Расплывчато. Неопределенно. Формально. Пассивно-агрессивно.

— Позвоню завтра, — говорю я. Агрессивно. — Расскажу, как продвигается.

— Ладно, — говорит она.

Со скоростью этого «ладно» что-то не так. Должна быть золотая середина. Скажешь рано — и прозвучит неестественно, преждевременно, словно пытаешься что-то скрыть. Затянешь — будешь звучать раздраженно, сердито, словно тихо вздыхаешь.

— Круто, — говорю я.

Я никогда не говорю «круто».

— Круто, — говорит она.

Она никогда не говорит «круто».

— Тебе надо поспать, — добавляет она.

— Посплю. Люблю тебя.

— Люблю тебя.

В ярости выключаю экран телефона. Варево из душевной боли, ревности, презрения, одиночества и бессильного цугцванга. Я знаю, что, будь я красивым, успешным, молодым афроамериканским джентльменом, все было бы просто. Даже будь я просто ею.
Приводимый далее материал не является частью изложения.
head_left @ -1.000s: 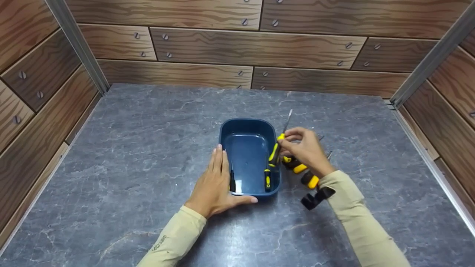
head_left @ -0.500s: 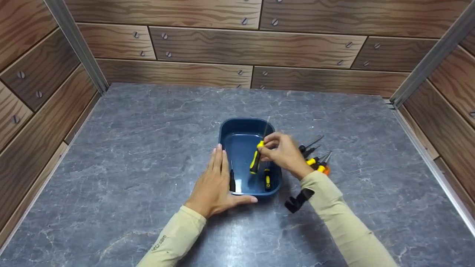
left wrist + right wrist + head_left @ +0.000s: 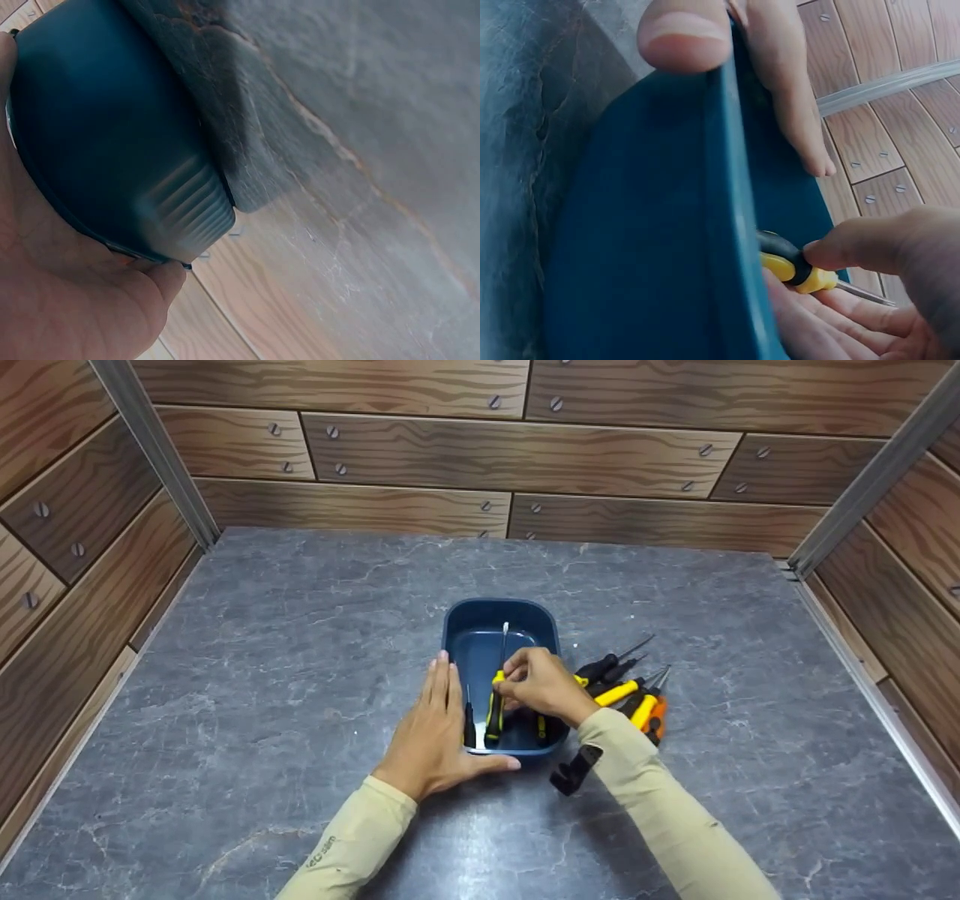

Я был бы красив, и все бы меня любили, и сочувствовали, и восхищались тем, что мне как афроамериканке пришлось преодолеть в этом расистском обществе. Эх, если бы, думаю я. Думаю о том, что было бы, имей я возможность любоваться собой в зеркале в любой момент, насколько уверенным в себе стал бы во время социальных взаимодействий. Как бы мне улыбалась девушка из «Слэмми», дала бы сотни бумажных полотенец бесплатно, потому что я ее сестра. Возможно, мы бы даже переспали. Я чувствую набухание в штанах. Меня возбудила мысль о превращении в черную женщину и интрижке с сердитой девушкой из «Слэмми». Я замечаю настоящего себя в зеркале заднего вида: старый, лысый, тощий, длинная несуразная серая борода, очки, крючковатый нос, еврейская внешность. Похоть испаряется, оставляя меня подавленным и одиноким.